* **Task objective**:
From the entries that follow, extract each line holding the string "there".

(Source data)
=== Begin Enclosure ===

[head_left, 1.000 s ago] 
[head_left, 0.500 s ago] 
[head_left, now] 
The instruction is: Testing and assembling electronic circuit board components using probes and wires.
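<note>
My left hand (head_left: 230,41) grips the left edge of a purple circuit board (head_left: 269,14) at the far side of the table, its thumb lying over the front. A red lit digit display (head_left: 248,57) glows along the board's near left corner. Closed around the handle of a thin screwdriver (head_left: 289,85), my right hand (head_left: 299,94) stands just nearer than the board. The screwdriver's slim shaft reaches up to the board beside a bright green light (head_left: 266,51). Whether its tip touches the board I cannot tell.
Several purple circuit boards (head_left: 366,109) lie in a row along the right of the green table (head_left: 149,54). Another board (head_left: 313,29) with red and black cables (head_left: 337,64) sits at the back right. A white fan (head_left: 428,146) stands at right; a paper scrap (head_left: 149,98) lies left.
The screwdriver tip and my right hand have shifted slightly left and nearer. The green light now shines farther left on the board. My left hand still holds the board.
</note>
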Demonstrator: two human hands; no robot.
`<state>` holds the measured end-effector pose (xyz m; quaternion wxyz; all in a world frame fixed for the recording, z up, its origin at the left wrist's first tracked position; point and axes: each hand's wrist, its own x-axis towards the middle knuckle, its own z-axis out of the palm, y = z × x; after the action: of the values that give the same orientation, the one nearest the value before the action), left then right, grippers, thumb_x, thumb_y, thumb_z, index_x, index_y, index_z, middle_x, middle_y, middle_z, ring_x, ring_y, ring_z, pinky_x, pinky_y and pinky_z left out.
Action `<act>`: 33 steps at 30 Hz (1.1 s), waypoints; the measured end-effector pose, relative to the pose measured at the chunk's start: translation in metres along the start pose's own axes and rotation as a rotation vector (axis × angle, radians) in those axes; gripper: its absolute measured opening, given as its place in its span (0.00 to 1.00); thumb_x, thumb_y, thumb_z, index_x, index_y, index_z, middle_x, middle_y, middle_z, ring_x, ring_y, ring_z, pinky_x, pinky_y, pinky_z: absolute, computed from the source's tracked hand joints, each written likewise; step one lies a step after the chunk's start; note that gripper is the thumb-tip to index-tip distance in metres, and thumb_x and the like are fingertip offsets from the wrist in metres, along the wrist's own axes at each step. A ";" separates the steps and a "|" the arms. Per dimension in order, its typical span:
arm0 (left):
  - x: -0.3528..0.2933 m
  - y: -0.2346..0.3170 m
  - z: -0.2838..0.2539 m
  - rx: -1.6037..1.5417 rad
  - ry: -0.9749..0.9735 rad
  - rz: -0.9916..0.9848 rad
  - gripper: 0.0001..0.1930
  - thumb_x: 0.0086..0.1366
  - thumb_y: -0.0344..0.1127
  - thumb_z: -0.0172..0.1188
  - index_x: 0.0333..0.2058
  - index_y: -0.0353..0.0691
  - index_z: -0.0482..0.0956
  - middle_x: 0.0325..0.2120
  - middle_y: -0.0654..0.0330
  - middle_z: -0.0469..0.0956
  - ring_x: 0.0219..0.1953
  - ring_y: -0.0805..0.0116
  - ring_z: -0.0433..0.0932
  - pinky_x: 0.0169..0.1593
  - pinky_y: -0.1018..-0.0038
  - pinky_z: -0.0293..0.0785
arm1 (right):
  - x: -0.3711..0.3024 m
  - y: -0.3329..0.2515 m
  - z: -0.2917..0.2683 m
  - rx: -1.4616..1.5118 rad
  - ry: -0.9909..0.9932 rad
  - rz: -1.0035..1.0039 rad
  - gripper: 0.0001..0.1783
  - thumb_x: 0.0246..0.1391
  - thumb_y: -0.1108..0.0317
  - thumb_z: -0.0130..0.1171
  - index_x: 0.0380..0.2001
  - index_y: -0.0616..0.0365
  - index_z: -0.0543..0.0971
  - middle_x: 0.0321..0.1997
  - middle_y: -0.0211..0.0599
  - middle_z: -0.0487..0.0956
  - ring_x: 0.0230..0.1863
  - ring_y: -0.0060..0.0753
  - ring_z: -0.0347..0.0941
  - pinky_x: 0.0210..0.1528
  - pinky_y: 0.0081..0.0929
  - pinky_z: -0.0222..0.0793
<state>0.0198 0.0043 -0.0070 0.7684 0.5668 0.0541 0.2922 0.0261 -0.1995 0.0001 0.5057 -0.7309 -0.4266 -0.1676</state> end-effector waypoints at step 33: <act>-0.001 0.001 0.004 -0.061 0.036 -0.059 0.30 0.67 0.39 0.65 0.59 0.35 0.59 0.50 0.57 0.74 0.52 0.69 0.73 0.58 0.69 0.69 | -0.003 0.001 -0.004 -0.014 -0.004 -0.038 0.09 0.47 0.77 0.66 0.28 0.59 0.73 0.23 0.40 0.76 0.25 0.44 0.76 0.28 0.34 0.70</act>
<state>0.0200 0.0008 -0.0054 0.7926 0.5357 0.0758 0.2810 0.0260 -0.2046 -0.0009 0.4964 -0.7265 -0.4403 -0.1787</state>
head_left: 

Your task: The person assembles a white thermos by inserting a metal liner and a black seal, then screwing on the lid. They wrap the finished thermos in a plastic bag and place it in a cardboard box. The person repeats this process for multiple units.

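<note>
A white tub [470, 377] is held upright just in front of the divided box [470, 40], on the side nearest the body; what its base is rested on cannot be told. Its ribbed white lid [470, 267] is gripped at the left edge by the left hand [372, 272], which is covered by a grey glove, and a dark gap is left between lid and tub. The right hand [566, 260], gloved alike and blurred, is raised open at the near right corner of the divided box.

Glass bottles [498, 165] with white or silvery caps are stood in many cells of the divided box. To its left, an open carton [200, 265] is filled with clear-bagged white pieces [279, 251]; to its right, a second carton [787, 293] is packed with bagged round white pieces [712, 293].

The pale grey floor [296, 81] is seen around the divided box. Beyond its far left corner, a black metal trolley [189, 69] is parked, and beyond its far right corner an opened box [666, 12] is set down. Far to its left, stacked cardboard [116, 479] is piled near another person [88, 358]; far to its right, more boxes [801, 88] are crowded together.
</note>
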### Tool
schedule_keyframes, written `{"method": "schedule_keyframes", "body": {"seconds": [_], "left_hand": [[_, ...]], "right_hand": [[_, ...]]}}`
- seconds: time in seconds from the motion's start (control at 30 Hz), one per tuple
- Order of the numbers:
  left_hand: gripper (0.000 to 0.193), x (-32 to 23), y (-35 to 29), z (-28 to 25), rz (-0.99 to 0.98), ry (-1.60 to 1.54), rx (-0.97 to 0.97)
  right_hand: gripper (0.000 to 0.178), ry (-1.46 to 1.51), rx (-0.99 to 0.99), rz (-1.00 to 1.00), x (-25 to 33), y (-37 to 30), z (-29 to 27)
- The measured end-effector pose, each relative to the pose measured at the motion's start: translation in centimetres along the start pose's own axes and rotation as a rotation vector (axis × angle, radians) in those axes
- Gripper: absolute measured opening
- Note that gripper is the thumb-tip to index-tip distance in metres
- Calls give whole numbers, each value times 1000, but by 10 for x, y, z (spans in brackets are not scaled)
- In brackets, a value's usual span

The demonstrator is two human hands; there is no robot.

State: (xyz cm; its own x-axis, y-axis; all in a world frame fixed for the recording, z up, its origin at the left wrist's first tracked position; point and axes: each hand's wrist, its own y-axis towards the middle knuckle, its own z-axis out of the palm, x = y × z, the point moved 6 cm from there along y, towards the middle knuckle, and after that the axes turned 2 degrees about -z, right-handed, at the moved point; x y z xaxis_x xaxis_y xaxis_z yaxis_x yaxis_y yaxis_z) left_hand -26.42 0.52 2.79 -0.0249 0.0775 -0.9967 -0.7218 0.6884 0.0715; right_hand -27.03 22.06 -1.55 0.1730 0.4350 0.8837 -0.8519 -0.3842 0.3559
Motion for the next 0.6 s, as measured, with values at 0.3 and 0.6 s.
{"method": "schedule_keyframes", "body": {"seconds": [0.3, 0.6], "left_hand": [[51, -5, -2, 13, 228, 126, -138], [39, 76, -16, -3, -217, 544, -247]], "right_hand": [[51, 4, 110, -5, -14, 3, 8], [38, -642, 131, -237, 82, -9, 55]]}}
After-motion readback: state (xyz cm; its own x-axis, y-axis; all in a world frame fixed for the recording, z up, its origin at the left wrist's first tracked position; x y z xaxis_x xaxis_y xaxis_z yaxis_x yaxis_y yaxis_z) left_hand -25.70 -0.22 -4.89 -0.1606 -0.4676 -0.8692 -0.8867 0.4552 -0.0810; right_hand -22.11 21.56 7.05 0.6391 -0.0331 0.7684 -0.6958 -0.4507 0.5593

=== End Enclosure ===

* **Task output**:
The demonstrator is two human hands; there is no robot.
State: (xyz cm; its own x-axis, y-axis; all in a world frame fixed for the recording, z up, its origin at the left wrist's first tracked position; point and axes: each hand's wrist, its own y-axis towards the middle knuckle, its own z-axis out of the palm, x = y × z, the point moved 6 cm from there along y, towards the middle knuckle, and after that the axes turned 2 degrees about -z, right-handed, at the moved point; x y z xaxis_x xaxis_y xaxis_z yaxis_x yaxis_y yaxis_z) left_hand -26.42 0.52 2.79 -0.0249 0.0775 -0.9967 -0.7218 0.6884 0.0715; right_hand -27.03 22.06 -1.55 0.1730 0.4350 0.8837 -0.8519 -0.3842 0.3559

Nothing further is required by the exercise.